Shane Solomon got into the game after being injured as a college athlete because with disc golf, he could still play a competitive sport. He’s now played for more than 20 years.
Door Disc Golf – the store he co-owns with league buddies Jordan Zacek, Kaden Stahlke and Bjorn Anderson – opened in Fish Creek in April 2021 and is a passion project that was six years in the making. Besides being the only gear seller except for much larger retailers, the store and the league of the same name have helped to build the county’s newest disc-golf course in Baileys Harbor.
The 18-hole course, known as Wild Berry Fields, was completed in 2020, but Solomon said there are still plans to add more signage. Door Disc Golf and its volunteers also maintain three of the county’s four courses.

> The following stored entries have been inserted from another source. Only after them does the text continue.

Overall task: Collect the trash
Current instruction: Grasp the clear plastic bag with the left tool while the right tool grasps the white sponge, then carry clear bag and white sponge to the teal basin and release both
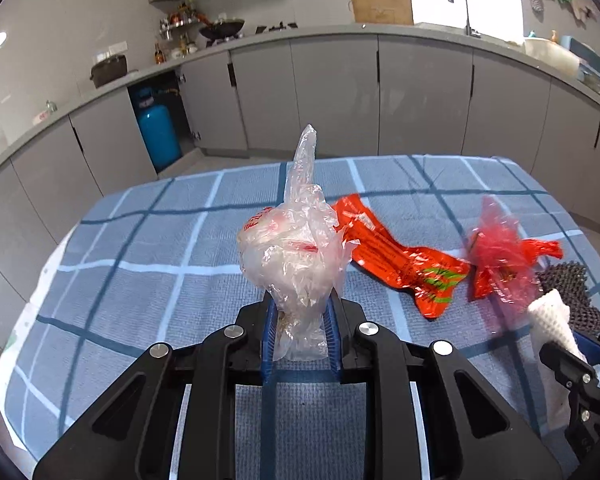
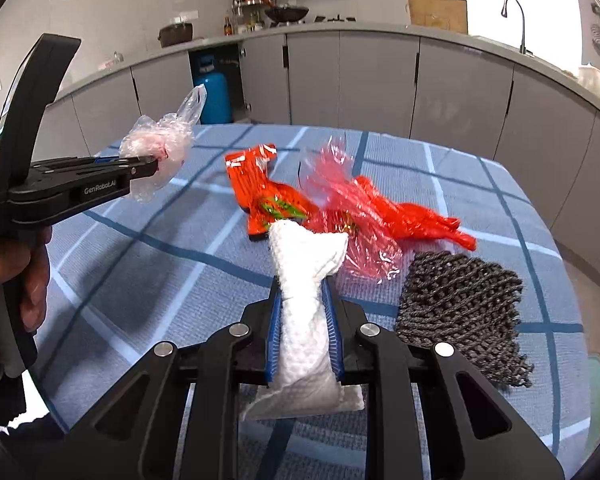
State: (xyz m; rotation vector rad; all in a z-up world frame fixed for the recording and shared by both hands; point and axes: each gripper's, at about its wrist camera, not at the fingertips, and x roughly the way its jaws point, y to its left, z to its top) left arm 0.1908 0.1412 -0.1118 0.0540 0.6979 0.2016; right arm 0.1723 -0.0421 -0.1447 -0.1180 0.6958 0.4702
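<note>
At the far left, the left gripper is seen with its blue-padded jaws pinched on a crumpled clear plastic bag with faint red print, which is held off the blue checked tablecloth; in the right wrist view a hand is wrapped around that gripper's handle. Next to the right, a flat orange foil snack wrapper lies on the cloth, touched by a crumpled red cellophane sheet and a twisted orange wrapper. The right gripper is closed on a wadded white paper towel. At the far right, a dark grey knitted mat lies on the cloth.
</note>
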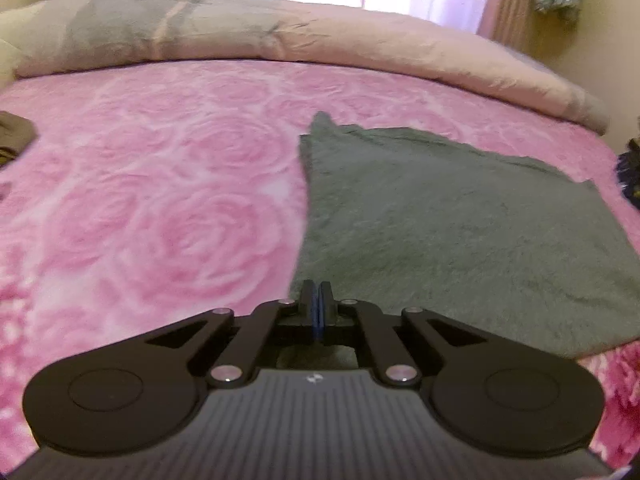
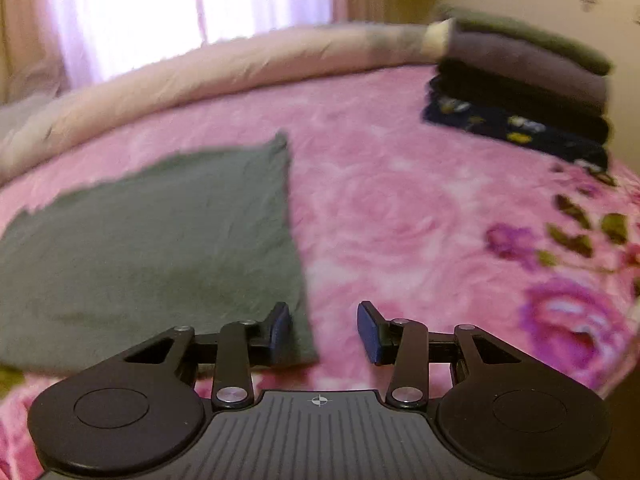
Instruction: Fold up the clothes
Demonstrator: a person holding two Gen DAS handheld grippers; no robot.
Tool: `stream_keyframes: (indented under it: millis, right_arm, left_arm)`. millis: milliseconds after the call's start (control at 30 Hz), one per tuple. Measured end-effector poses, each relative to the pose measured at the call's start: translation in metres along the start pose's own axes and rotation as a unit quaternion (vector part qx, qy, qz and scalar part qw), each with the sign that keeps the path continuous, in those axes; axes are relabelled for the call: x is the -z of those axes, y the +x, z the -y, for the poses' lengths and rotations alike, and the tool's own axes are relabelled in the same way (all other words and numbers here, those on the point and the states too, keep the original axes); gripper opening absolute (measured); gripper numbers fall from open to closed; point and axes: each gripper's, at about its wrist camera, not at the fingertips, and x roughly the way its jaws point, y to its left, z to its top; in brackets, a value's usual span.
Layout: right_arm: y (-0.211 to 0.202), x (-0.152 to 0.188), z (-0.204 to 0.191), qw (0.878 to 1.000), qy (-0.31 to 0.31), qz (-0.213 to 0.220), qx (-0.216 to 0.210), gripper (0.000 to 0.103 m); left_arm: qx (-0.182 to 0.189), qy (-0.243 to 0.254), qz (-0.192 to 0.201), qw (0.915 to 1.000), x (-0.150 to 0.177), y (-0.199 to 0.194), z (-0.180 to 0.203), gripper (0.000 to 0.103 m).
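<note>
pink bedspread (image 1: 160,200); folded stack (image 2: 520,92) in right view only; left hand-held gripper (image 1: 316,304) together, right hand-held gripper (image 2: 324,332) apart.

Bed (image 1: 160,200): broad pink spread left of grey cloth (image 1: 460,232) lies bare, free passage. Rolled duvet (image 1: 360,52) walls far edge. Right of cloth, open spread up to stack of folded clothes (image 2: 524,80) at far right. Brownish item (image 1: 14,136) at left margin, probably fabric; blurred.
</note>
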Motion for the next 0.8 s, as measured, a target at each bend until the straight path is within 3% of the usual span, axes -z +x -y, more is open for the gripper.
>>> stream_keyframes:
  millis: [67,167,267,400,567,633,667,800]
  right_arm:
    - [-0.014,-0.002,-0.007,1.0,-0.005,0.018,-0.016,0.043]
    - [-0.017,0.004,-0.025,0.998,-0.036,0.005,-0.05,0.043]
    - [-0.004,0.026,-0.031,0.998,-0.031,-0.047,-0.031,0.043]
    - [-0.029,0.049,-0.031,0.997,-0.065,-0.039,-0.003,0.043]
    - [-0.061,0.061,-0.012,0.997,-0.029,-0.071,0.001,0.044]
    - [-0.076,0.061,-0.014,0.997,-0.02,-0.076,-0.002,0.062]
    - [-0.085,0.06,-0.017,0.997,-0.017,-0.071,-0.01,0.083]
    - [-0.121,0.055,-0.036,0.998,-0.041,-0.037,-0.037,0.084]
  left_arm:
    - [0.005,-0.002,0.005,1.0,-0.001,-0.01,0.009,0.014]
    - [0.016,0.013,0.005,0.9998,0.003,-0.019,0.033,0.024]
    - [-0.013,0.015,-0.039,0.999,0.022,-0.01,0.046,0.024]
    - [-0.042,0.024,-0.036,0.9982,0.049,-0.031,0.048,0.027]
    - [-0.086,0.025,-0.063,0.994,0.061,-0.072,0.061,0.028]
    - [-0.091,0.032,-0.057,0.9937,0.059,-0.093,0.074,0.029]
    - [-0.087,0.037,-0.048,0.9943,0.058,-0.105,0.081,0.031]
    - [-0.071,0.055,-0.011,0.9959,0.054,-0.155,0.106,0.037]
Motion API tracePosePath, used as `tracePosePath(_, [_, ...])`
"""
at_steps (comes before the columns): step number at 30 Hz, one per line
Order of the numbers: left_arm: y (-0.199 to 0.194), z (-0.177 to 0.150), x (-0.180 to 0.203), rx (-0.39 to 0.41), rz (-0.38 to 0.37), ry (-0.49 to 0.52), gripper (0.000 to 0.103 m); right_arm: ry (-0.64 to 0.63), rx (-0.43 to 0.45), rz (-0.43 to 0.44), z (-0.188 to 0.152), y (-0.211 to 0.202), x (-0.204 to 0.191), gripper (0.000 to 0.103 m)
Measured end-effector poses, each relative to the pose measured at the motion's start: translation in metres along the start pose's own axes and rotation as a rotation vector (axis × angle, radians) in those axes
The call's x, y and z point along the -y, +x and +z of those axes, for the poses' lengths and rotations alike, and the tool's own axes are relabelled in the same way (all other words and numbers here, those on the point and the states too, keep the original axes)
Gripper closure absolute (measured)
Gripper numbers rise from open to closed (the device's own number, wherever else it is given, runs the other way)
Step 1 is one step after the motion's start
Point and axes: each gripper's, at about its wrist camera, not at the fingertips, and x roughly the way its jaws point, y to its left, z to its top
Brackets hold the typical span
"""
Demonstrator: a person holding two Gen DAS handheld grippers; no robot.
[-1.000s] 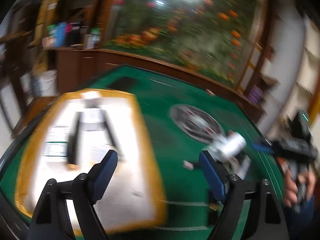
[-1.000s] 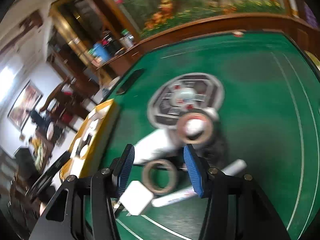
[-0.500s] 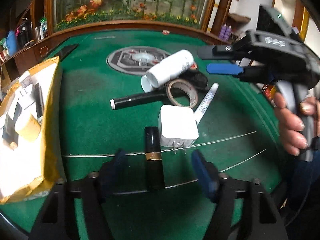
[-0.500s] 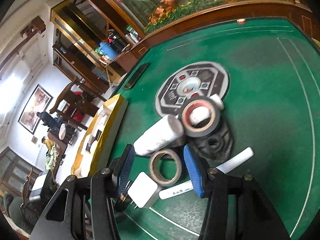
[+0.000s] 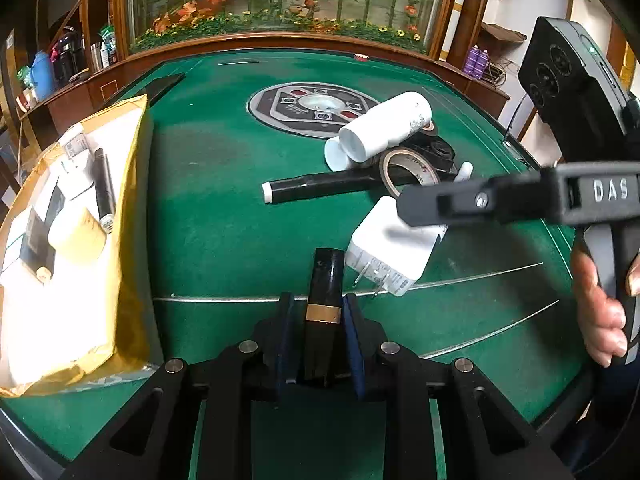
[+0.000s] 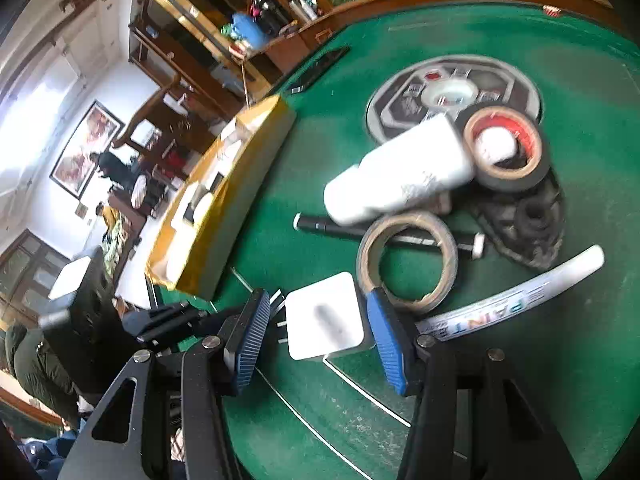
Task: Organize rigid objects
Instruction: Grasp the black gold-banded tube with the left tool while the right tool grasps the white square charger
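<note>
Black tube (image 5: 323,300) with a gold band is lying on the green bench (image 5: 224,232) beside a white plug (image 5: 390,254), between the closing jaws of the left hand-held gripper (image 5: 320,334), while the right hand-held gripper (image 6: 316,332) is hanging half-open around that plug.

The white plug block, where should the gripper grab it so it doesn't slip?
Grip the plug block on its two flat side faces, coming down from above, the way the right gripper straddles it. It lies flat on the table; its prongs stick out toward one finger, so keep the pads behind them.
</note>
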Motion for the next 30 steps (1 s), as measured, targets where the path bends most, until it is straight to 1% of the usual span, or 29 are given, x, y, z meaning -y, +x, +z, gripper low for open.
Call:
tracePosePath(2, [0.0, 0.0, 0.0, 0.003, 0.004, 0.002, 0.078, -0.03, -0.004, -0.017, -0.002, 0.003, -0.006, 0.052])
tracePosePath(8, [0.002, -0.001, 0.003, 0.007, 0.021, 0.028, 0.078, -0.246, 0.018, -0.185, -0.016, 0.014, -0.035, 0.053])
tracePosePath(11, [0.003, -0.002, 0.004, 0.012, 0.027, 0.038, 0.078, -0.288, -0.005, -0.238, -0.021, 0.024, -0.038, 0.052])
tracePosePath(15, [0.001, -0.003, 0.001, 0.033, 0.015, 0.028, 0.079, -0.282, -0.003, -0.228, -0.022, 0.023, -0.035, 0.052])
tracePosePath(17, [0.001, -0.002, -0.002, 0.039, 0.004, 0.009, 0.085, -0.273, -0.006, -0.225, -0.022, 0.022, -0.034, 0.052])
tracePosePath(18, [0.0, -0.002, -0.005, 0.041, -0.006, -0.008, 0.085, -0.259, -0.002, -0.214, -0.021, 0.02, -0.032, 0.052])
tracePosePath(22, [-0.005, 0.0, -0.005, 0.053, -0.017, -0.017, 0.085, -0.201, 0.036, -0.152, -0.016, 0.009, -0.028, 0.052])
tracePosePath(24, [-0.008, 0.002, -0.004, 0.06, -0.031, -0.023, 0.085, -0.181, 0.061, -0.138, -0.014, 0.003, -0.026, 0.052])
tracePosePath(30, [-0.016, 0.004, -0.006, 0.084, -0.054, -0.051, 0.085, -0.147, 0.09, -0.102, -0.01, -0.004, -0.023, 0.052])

“I don’t think any of us have taken a paycheck from this place yet,” he said. “It goes back into the community.”
Two other courses – in Jacksonport and Sister Bay – are nine-hole courses that opened within three days of each other in 2017 and, Solomon said, fall into the first of two course categories: Their baskets are set farther from the tee, but they’re relatively open, with fewer obstacles in the way. The course in Baileys Harbor is more obstacle driven, with shorter holes and an emphasis on accuracy over arm strength.
The course in Baileys Harbor has baskets in the woods, for example, as well as a high grass field and a tree on #13 that, Solomon said, is affectionately called the “FU Tree.” At Jacksonport, the baskets are mostly in a straight line from the tee, but difficulty changes according to which of the color-coded tees – red is easier and blue harder – players choose.
Door County’s fourth – and original – course is in Sugar Creek County Park and is a more obstacle-driven, 18-hole course. After it was established in 2012, it remained the only one for five years.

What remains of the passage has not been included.